India Vote is an election forecasting project that proposes novel strategies for generating vote and seat predictions employing convenience online subject pools – specifically the CESS India online subject pool. CESS India and Optimus Consulting have jointly funded the India Vote project. CESS India is a collaboration between the Nuffield Centre for Experimental Social Sciences and FLAME University, Pune India. Optimus Consulting is a Washington, D.C.-based consulting firms.
The novelty of the CESS India Vote forecasting project is three-fold. First, we incorporate multiple and quite diverse online convenience samples as part of the estimation strategy – we complement information from the CESS India subjects with very regular surveys of MTurk workers in India. Different convenience samples will add complementary information to forecasts of this nature – the broader issue is how to identify the convenience samples that provide optimal complementarity to forecasts of this nature. We propose estimation strategies that integrate quite disparate subject pools. Figure 2 summarizes the differences between our population data and the data obtained from our CESS and MTurk samples.
Second, we organize the Indian nation into a stratification frame that has 6611 cells – essentially these are defined by the number of demographic categories in our forecasting model that includes income, religion, caste, gender age and education. We generate estimated vote probabilities for all of these cells (or, if you wish, demographic categories) feeding survey data collected from our different online subject pools to a random forest. A novelty here is estimating the vote probabilities separately for the CESS Online and MTurk subjects and then combining the estimates. Figure 3 presents the expected vote share by alliance for the online sample.
Thirdly, we forecast the national vote share for the major parties by simply applying the cell probabilities of voting for each party to population estimates for those cells obtained from the Indian Human Development Survey. This allows us to estimate a national swing for each of the major parties.
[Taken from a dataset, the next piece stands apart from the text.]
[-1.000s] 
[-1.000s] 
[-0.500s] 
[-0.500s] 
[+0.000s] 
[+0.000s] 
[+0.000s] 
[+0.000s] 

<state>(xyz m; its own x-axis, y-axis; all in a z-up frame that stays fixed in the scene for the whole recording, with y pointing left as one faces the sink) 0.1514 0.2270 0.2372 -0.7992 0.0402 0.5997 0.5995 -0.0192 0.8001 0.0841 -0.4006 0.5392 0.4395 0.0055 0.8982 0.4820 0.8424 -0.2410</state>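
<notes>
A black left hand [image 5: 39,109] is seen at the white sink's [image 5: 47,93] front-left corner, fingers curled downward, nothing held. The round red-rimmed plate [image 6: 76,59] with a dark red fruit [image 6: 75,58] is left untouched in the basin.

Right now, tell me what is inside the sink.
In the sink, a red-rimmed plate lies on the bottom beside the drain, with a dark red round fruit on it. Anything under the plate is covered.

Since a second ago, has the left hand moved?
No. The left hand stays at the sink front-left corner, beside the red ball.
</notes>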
The novelty here is that we use historical data on the relationship between national and state swings in vote shares to estimate the seat shares for the state parties. The state level multipliers of the national swing are presented in Figure 4.
The counterpart to our seat-estimation by online surveys is a forecast based on traditional opinion polling. We analyse 42 polls from the 2009, 2014 and 2019 election, and attempt to quantify the polling house error, and remove it from a moving average of the polls. The results of this effort are then averaged with our online surveys. Figure 5 shows the expected number of seats according to our traditional opinion polls model, over the 2019 campaign. The symbols on the plot represent specific polling houses.